▸ WHAT IS EXPECTED
Starting at the line that contains "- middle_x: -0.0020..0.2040" and ending at the line that contains "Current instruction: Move", the lines below are to be given again exactly, with nothing added.

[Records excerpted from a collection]

+===+

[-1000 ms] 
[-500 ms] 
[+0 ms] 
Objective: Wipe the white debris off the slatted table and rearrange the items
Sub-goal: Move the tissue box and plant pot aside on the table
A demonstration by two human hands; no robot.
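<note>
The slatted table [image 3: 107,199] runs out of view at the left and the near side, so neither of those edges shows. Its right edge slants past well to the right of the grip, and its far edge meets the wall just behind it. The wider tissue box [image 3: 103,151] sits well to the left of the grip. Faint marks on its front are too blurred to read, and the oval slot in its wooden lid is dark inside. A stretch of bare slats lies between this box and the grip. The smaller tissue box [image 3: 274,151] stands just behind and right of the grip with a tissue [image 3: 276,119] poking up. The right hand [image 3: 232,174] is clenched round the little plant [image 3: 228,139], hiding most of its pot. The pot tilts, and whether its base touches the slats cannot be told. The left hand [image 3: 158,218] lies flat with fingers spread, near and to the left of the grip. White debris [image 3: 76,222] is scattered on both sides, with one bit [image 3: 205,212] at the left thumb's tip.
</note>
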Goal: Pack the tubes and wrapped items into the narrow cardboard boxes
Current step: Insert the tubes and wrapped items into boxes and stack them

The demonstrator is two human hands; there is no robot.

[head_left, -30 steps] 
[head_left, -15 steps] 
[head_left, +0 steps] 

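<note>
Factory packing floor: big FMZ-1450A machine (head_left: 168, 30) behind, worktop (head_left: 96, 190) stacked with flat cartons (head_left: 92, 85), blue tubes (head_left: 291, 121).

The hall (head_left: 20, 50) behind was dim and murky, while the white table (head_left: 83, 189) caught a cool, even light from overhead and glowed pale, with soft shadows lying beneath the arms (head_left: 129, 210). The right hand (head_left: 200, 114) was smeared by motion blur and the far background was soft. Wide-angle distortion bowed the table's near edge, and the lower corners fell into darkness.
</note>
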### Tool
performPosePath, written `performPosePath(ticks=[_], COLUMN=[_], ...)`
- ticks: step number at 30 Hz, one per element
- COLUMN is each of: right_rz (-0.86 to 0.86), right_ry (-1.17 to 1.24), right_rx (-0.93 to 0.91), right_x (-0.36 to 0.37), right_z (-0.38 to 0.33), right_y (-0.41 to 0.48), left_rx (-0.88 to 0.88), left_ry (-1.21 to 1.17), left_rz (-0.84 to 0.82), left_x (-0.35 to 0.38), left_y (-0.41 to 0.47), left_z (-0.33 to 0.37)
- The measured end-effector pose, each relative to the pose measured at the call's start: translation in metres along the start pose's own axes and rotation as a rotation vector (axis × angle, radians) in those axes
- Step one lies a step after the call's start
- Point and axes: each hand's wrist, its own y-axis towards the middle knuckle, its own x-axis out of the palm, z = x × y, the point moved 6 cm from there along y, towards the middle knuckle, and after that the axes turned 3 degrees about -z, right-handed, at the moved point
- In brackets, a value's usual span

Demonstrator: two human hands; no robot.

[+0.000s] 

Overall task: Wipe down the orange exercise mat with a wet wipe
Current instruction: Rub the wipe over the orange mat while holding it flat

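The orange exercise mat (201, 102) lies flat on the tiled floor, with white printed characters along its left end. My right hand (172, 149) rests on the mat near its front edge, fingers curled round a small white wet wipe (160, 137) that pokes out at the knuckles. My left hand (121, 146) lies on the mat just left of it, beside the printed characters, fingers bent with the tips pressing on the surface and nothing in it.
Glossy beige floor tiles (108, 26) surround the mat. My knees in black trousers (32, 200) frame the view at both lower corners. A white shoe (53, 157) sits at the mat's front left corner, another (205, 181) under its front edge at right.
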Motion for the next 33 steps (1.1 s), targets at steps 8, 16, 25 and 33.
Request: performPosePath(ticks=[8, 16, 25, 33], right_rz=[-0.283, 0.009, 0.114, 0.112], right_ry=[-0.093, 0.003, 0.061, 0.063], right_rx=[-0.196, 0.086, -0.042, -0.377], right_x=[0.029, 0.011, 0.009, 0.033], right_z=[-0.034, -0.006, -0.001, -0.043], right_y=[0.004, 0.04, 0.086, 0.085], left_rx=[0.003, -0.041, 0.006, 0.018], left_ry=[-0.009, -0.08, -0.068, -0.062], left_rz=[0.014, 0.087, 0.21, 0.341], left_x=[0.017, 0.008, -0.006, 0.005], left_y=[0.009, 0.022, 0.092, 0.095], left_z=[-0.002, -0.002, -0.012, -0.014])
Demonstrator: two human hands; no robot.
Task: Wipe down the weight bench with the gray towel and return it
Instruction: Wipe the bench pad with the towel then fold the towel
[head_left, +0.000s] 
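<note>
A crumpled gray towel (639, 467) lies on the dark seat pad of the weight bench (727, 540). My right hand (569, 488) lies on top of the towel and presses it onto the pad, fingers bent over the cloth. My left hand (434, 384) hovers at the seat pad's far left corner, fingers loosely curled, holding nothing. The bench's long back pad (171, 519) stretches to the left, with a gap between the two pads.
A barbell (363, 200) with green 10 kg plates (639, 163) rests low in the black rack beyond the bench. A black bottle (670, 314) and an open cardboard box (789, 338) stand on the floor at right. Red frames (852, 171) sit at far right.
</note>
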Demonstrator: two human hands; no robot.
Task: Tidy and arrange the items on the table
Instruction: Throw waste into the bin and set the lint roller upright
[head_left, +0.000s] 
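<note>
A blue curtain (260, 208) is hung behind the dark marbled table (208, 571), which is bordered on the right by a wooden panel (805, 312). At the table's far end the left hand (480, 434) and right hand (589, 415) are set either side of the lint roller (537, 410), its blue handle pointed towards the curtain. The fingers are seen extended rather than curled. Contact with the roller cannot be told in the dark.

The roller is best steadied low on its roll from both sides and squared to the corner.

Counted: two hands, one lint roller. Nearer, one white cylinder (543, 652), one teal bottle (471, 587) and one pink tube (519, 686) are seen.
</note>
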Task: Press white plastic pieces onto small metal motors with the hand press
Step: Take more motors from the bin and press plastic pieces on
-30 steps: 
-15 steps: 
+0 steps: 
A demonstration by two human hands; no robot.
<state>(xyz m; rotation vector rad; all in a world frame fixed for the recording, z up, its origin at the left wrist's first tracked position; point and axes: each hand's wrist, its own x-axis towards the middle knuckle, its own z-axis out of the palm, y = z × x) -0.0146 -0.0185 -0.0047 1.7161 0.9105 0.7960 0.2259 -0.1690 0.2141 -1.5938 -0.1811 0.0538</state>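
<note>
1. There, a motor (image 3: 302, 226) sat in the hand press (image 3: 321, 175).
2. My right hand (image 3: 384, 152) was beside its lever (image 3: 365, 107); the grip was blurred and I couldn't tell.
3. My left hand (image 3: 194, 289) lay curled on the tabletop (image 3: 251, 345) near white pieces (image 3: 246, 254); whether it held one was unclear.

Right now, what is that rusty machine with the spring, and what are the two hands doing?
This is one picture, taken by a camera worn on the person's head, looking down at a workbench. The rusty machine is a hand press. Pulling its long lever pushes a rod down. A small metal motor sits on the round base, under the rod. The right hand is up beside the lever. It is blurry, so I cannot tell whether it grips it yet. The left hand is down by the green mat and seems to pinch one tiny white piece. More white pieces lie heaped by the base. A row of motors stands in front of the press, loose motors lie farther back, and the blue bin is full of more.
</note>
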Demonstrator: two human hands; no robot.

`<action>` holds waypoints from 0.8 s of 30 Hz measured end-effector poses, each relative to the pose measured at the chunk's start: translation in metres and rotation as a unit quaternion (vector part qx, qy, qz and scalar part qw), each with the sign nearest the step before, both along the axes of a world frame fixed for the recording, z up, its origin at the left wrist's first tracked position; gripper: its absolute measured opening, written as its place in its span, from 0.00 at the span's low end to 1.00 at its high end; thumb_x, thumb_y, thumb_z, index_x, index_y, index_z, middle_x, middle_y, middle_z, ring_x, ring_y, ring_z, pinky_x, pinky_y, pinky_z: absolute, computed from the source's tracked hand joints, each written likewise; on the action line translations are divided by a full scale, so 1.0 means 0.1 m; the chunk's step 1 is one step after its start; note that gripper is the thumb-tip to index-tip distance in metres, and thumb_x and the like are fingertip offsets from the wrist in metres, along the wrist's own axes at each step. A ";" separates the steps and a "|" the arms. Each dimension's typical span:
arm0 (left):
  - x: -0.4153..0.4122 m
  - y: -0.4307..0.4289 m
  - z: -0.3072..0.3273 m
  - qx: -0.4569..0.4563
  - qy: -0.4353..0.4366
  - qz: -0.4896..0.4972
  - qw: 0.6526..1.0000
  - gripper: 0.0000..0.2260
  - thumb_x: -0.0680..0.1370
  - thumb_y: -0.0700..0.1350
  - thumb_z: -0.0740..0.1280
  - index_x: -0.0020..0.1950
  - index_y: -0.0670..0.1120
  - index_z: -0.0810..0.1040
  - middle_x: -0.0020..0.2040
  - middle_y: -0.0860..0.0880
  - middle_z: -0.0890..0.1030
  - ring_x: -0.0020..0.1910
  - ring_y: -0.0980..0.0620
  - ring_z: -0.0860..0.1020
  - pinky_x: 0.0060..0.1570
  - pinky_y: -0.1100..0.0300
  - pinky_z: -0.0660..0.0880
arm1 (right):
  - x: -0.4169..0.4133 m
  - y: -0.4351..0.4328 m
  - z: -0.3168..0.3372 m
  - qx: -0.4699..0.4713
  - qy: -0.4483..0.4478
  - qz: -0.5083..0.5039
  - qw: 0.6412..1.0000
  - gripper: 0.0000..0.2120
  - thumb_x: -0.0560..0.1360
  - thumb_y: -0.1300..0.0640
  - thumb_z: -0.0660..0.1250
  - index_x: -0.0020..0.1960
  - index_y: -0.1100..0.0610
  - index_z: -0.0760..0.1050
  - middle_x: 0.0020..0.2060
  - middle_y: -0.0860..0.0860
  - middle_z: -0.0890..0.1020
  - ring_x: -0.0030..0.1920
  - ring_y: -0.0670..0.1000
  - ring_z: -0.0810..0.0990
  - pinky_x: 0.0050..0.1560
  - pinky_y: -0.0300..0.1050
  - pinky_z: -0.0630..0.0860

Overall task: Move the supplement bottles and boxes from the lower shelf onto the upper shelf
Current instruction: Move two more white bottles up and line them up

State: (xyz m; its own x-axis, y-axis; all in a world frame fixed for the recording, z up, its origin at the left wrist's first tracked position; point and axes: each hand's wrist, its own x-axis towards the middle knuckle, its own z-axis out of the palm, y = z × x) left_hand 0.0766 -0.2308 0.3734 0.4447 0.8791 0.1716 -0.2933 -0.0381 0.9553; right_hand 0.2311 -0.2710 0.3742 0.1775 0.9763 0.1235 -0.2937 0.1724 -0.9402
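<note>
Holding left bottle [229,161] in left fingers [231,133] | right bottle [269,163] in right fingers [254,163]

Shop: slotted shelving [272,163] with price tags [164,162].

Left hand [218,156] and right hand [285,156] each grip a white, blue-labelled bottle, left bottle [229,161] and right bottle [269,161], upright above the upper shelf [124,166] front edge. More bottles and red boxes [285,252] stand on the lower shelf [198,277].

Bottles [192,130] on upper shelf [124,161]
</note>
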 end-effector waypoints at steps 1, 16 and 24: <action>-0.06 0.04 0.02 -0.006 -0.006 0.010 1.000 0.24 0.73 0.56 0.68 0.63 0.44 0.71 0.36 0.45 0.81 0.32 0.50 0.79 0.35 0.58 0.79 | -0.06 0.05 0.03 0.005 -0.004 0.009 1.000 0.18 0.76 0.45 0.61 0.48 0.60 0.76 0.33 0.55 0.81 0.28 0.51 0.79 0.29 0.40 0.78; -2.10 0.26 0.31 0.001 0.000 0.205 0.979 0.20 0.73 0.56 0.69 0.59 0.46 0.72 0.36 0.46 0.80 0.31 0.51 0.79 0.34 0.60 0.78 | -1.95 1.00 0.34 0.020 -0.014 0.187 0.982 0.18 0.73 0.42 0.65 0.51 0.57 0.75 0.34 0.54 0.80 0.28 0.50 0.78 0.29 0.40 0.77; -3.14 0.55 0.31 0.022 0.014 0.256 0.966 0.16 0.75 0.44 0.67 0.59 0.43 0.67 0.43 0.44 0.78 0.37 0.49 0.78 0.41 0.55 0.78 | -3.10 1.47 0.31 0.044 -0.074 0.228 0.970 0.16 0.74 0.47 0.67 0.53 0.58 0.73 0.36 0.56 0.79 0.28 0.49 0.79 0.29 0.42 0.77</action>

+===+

▸ SOLUTION BELOW
  - middle_x: -0.0020..0.2040
  - middle_y: -0.0860..0.0880
  - middle_z: -0.0890..0.1030
  - ring_x: -0.0020..0.1910
  - ring_y: -0.0980..0.0620
  - ring_z: -0.0860..0.1020
  - pinky_x: 0.0060..0.1570
  - pinky_y: -0.1100..0.0300
  - pinky_z: -0.0660..0.0880
arm1 (right):
  - x: -0.4169..0.4133 m
  - y: -0.4351..0.4328 m
  - z: -0.3168..0.3372 m
  - qx: -0.4699..0.4713
  - qy: -0.4483..0.4478
  - qz: -0.5083..0.5039
  - qw: 0.6412..1.0000
  - gripper: 0.0000..0.2120
  - thumb_x: -0.0560..0.1360
  - thumb_y: -0.1300..0.0640
  - thumb_z: -0.0660..0.1250
  - index_x: -0.0020..0.1960
  - index_y: -0.1100..0.0610
  - index_z: -0.0760..0.1050
  - middle_x: 0.0020..0.2060
  - middle_y: -0.0860..0.0860
  - middle_z: -0.0890..0.1020
  - ring_x: -0.0030..0.1920
  - ring_y: -0.0670..0.1000
  - ring_z: -0.0810..0.0990
  - pinky_x: 0.0050..0.1560
  - pinky_y: -0.0300..0.1050
  - pinky_z: -0.0630..0.0860

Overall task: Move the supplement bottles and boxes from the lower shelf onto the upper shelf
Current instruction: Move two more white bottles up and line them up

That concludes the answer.